Work item =>
Reproduce every line of the material below, but drop the pictures.

>>>

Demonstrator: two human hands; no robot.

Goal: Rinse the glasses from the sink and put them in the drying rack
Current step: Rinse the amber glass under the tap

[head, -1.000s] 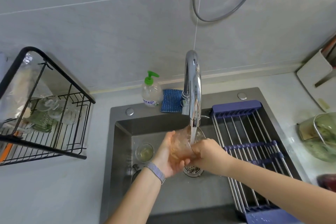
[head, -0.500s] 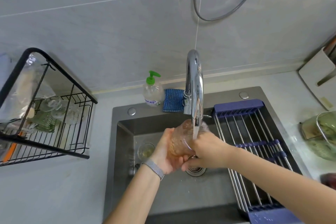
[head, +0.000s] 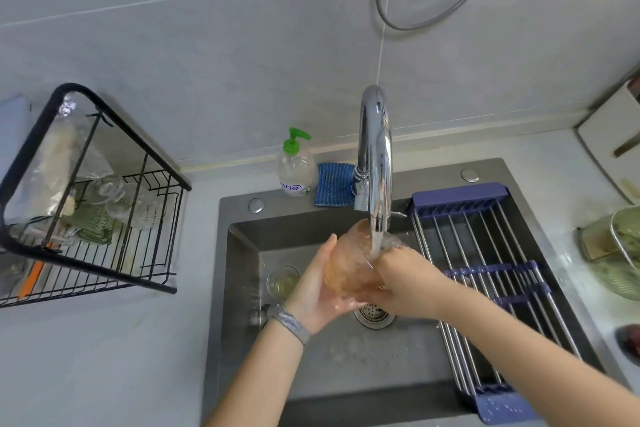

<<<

Exercise answer =>
Demonstrator: two human hands; no robot.

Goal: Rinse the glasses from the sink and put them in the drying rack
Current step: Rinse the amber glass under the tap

[head, -1.000s] 
[head, -0.500s] 
[head, +0.000s] 

The full output has been given.